### Task instructions
Could you set down the listing below exactly and omit its images?

### Given material
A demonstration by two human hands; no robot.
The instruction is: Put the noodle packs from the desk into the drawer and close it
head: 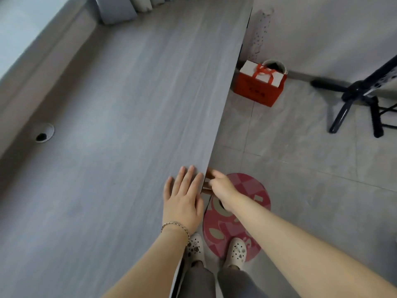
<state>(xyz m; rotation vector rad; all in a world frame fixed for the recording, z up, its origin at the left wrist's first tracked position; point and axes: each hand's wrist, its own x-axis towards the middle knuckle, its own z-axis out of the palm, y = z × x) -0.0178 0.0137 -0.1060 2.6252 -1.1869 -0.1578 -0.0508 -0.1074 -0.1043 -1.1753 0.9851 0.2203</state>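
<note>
The tabletop [111,130] is seen bare across its width, with only a cable hole [44,132] set near the far left edge; the front edge is occupied by the left hand [182,196], laid flat; just below that edge, the gap is filled by the right hand [221,186]; the floor beside is taken by a pink mat [240,211], a red bag [258,87] and a black stand [361,97].

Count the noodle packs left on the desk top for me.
0. The desk surface shows none; only the left hand rests flat on it. The right hand is under the desk edge, where anything would be hidden.
</note>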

### Answer below
A demonstration by two human hands; no robot.
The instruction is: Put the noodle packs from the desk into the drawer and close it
head: 
<state>(xyz m; rotation vector rad; all in a world frame fixed for the recording, z up, its origin at the left wrist's first tracked position; point and axes: each hand's wrist, its own x-axis towards the middle knuckle, its own z-axis out of the palm, y = z × x) -0.0178 0.0137 -0.1060 2.6252 -1.1869 -0.1578 -0.0508 -0.1074 -0.1043 -1.1753 0.9851 0.2203</state>
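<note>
The tabletop [111,130] is seen bare across its width, with only a cable hole [44,132] set near the far left edge; the front edge is occupied by the left hand [182,196], laid flat; just below that edge, the gap is filled by the right hand [221,186]; the floor beside is taken by a pink mat [240,211], a red bag [258,87] and a black stand [361,97].

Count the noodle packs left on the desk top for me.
0. The desk surface shows none; only the left hand rests flat on it. The right hand is under the desk edge, where anything would be hidden.
</note>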

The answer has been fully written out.